Padahal, selama ini korban memanggil ayah kandungnya dengan sebutan "ayah". 

Sementara kata "bapak" hanya digunakan untuk menyebut tersangka.

"Fisiknya mungkin sudah mulai pulih, tetapi mental dan kejiwaan anak tersebut masih terguncang," katanya.

Peristiwa itu terjadi di salahsatu perumahan di Kelurahan Tanjung Riau, Kecamatan Sekupang, Kota Batam, Provinsi Kepulauan Riau (Kepri).

Kasus tersebut sempat menjadi perhatian warga dan ramai diperbincangkan di lingkungan tempat tinggal korban.

Polisi menetapkan IM, suami dari pengasuh korban, sebagai tersangka dalam kasus dugaan pencabulan terhadap balita tersebut.

Kapolsek menjelaskan, kejadian bermula pada Sabtu, 25 April 2026.

Seperti biasanya, ayah korban mengantarkan anaknya ke rumah tetangga yang selama ini menjadi tempat penitipan karena kedua orang tua korban bekerja.

Saat itu di dalam rumah terdapat pengasuh, suaminya yang kini menjadi tersangka, anak pengasuh, serta korban.

Sekira pukul 15.30 WIB, ayah korban datang untuk menjemput anaknya.

Namun korban masih tertidur sehingga diminta kembali setelah anak tersebut bangun.
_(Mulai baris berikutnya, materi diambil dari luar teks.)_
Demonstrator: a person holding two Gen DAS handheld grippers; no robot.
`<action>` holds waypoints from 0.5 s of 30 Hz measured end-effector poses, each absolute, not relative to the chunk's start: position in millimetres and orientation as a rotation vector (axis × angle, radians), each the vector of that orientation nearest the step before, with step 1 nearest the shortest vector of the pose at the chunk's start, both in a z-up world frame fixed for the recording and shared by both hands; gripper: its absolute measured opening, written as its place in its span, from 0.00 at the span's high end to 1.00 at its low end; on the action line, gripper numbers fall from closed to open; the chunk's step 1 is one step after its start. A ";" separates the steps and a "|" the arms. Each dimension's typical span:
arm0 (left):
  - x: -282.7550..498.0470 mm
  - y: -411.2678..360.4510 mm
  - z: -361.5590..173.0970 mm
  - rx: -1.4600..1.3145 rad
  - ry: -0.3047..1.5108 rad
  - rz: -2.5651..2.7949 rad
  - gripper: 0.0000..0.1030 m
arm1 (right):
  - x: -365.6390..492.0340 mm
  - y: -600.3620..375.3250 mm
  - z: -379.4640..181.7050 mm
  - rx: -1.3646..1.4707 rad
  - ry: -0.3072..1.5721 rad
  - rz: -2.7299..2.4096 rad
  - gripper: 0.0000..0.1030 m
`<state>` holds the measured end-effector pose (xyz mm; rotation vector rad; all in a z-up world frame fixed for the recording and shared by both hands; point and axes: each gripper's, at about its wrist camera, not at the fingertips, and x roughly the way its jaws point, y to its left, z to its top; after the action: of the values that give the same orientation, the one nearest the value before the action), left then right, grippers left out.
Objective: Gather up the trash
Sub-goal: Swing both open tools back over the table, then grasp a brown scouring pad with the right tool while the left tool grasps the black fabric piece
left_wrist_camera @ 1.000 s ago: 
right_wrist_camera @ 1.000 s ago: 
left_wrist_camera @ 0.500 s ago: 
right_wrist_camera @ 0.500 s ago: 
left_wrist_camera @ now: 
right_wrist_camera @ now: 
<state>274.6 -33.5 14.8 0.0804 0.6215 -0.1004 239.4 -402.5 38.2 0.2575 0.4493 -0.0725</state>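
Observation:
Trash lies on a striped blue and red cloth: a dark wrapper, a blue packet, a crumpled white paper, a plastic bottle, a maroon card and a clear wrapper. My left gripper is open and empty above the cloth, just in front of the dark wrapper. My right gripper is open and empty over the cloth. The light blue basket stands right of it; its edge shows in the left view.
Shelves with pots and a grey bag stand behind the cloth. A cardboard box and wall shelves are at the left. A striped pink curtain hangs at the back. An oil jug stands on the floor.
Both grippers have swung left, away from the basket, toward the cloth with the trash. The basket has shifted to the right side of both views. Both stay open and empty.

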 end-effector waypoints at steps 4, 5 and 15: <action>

Korban akhirnya dijemput sekira pukul 17.00 WIB.

Setibanya di rumah, korban sempat bermain seperti biasa.

Namun menjelang malam, balita itu mendadak menangis dan menunjukkan tanda-tanda kesakitan sehingga membuat orang tuanya khawatir.

Awalnya keluarga mengira korban hanya mengalami gangguan kesehatan biasa.

Namun keesokan harinya, korban kembali menangis dan orang tuanya menemukan adanya luka pada area sensitif anak.

Korban kemudian dibawa ke rumah sakit untuk mendapatkan penanganan medis.

Hasil pemeriksaan dokter menunjukkan adanya dugaan kekerasan seksual terhadap anak.

Berdasarkan hasil visum tersebut, pihak rumah sakit menyarankan keluarga untuk segera membuat laporan polisi.

"Dari hasil visum dokter ditemukan adanya luka robek disertai perdarahan. Berdasarkan hasil itu, keluarga kemudian melaporkan kejadian tersebut kepada kami," kata Hippal.

Setelah melakukan penyelidikan dan memeriksa sejumlah saksi, penyidik menetapkan IM sebagai tersangka.

"Tersangka kami jerat dengan Pasal 473 ayat (2) huruf b KUHP dengan ancaman pidana maksimal 12 tahun penjara," ujar Hippal. (TribunBatam.id/Bereslumbantobing)

© Copyright @2026 LIDEA. All Rights Reserved.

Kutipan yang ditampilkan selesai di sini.